Instructions for the task: Below are some lines of data. Return all of them as they are.
----
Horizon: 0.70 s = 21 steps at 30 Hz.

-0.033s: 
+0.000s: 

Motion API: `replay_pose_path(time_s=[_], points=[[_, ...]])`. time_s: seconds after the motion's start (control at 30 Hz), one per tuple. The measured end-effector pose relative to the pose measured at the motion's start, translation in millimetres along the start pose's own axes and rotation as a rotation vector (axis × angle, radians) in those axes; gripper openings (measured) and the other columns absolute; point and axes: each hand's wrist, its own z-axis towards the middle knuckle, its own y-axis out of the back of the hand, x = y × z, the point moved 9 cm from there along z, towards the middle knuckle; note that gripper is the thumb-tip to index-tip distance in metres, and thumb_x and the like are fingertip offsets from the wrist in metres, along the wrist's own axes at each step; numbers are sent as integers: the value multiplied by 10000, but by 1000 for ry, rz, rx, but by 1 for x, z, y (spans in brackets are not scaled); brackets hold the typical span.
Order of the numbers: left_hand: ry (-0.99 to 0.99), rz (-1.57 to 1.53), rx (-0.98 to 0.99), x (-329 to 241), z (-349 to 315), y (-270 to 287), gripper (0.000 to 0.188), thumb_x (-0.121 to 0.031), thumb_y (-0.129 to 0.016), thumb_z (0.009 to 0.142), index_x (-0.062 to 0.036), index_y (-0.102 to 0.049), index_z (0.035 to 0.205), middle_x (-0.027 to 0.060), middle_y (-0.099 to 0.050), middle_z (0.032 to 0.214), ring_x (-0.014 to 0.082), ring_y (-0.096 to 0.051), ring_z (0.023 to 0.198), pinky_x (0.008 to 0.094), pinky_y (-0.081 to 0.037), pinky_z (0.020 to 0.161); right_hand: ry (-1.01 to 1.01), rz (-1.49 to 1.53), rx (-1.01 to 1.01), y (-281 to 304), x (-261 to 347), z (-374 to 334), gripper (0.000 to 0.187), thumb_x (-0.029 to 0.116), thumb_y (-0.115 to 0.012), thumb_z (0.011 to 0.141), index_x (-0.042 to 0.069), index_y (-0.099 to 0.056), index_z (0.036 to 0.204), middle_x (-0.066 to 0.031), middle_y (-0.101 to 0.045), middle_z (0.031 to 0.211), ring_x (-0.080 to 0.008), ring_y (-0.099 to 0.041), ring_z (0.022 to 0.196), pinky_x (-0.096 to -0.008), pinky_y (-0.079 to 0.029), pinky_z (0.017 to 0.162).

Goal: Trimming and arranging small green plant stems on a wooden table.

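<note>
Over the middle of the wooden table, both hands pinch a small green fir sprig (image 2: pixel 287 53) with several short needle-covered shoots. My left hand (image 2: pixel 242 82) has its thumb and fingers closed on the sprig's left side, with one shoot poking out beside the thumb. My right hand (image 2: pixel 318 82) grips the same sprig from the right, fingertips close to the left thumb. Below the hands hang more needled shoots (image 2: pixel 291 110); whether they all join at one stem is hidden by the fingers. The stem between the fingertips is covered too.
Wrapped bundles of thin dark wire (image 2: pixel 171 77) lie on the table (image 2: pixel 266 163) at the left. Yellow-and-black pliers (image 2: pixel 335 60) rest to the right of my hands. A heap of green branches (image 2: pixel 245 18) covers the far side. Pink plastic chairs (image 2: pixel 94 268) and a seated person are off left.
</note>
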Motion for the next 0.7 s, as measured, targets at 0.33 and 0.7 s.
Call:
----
Written response:
Horizon: 0.70 s = 21 steps at 30 Hz.

-0.033s: 
+0.000s: 

Motion API: `replay_pose_path(time_s=[_], points=[[_, ...]])`. time_s: seconds after the motion's start (control at 30 Hz), one per tuple. The measured end-effector pose relative to the pose measured at the motion's start, translation in millimetres along the start pose's own axes and rotation as a rotation vector (axis × angle, radians) in those axes; gripper openings (measured) and the other columns absolute; point and axes: each hand's wrist, its own z-axis towards the middle knuckle, its own y-axis out of the back of the hand, x = y × z, the point moved 9 cm from there along z, towards the middle knuckle; note that gripper is the thumb-tip to index-tip distance in metres, and thumb_x and the like are fingertip offsets from the wrist in metres, along the wrist's own axes at each step; numbers are sent as integers: the value multiplied by 10000, but by 1000 for ry, rz, rx, but by 1 for x, z, y (spans in brackets are not scaled); brackets hold the typical span.
Order of the numbers: left_hand: ry (-0.99 to 0.99), rz (-1.57 to 1.53), rx (-0.98 to 0.99), x (-329 to 241), z (-349 to 315), y (-270 to 287), gripper (0.000 to 0.188), thumb_x (-0.121 to 0.031), thumb_y (-0.129 to 0.016), thumb_z (0.009 to 0.142), index_x (-0.062 to 0.036), index_y (-0.102 to 0.049), index_z (0.035 to 0.205), middle_x (-0.027 to 0.060), middle_y (-0.099 to 0.050), middle_z (0.032 to 0.214), ring_x (-0.014 to 0.082), ring_y (-0.096 to 0.051), ring_z (0.023 to 0.198), pinky_x (0.008 to 0.094), pinky_y (-0.081 to 0.037), pinky_z (0.020 to 0.161); right_hand: ry (-1.01 to 1.01), rz (-1.49 to 1.53), rx (-1.01 to 1.01), y (-281 to 304), x (-261 to 347), z (-374 to 334), gripper (0.000 to 0.187), thumb_x (-0.029 to 0.116), thumb_y (-0.115 to 0.012), thumb_z (0.011 to 0.141), index_x (-0.042 to 0.069), index_y (-0.099 to 0.056), index_z (0.036 to 0.204), middle_x (-0.066 to 0.031), middle_y (-0.101 to 0.045), middle_z (0.031 to 0.211), ring_x (-0.080 to 0.008), ring_y (-0.099 to 0.041), ring_z (0.022 to 0.196), pinky_x (-0.096 to -0.008), pinky_y (-0.079 to 0.029), pinky_z (0.017 to 0.162).

Goal: Trimming and arranging small green plant stems on a wooden table.

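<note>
Over the middle of the wooden table, both hands pinch a small green fir sprig (image 2: pixel 287 53) with several short needle-covered shoots. My left hand (image 2: pixel 242 82) has its thumb and fingers closed on the sprig's left side, with one shoot poking out beside the thumb. My right hand (image 2: pixel 318 82) grips the same sprig from the right, fingertips close to the left thumb. Below the hands hang more needled shoots (image 2: pixel 291 110); whether they all join at one stem is hidden by the fingers. The stem between the fingertips is covered too.
Wrapped bundles of thin dark wire (image 2: pixel 171 77) lie on the table (image 2: pixel 266 163) at the left. Yellow-and-black pliers (image 2: pixel 335 60) rest to the right of my hands. A heap of green branches (image 2: pixel 245 18) covers the far side. Pink plastic chairs (image 2: pixel 94 268) and a seated person are off left.
</note>
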Motion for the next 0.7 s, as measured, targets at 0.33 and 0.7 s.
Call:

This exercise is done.